WORK ORDER: Check every line below for the word "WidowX" and copy each one that has it.

DATA FOR ANALYSIS:
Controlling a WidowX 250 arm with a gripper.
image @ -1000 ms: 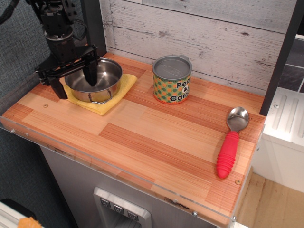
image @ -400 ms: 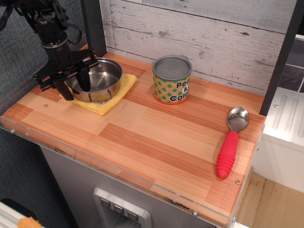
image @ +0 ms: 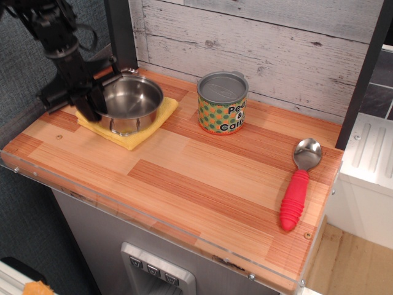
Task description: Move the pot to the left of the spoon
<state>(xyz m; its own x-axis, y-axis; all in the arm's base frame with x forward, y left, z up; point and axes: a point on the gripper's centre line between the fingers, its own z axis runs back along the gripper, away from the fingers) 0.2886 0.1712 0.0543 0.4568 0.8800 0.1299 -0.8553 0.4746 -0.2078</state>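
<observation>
The shiny steel pot [image: 132, 103] is at the back left of the wooden table, over a yellow cloth [image: 140, 136]. It looks slightly tilted and raised on its left side. My gripper [image: 92, 98] is at the pot's left rim, with its black fingers shut on that rim. The spoon [image: 299, 184], with a silver bowl and a red ribbed handle, lies at the far right of the table, well away from the pot and gripper.
A green-and-orange dotted tin can [image: 222, 103] stands upright between the pot and the spoon, near the back wall. A dark post [image: 121, 34] rises just behind the pot. The table's front edge [image: 153, 230] has a clear plastic lip.
My gripper has moved left and lowered onto the pot's left rim, and its fingers have closed there. The pot has shifted a little right and up on the cloth.
</observation>
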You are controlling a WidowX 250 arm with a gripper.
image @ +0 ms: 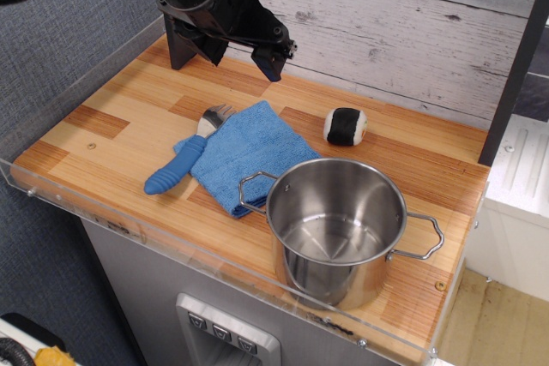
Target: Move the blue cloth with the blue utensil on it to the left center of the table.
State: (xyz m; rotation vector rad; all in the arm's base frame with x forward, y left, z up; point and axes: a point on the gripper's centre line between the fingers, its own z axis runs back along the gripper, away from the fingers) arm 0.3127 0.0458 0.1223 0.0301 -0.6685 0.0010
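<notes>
The blue cloth (247, 152) lies folded near the middle of the wooden table (120, 100), its right corner close to the steel pot. The blue utensil (183, 161) rests on the cloth's left edge, grey head (214, 118) toward the back, ribbed blue handle pointing to the front left and overhanging onto the wood. My gripper (227, 45) hangs above the back of the table, behind the cloth and well above it, with its black fingers (271, 59) spread apart and nothing between them.
A steel pot (336, 229) with two handles stands at the front right, touching or nearly touching the cloth. A black-and-white ball-like object (345, 126) lies behind the pot. A clear acrylic rim (77, 203) edges the table. A plank wall runs along the back.
</notes>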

RESULT FOR THIS TASK:
Controlling a WidowX 250 arm with a gripper.
You are controlling a WidowX 250 arm with a gripper.

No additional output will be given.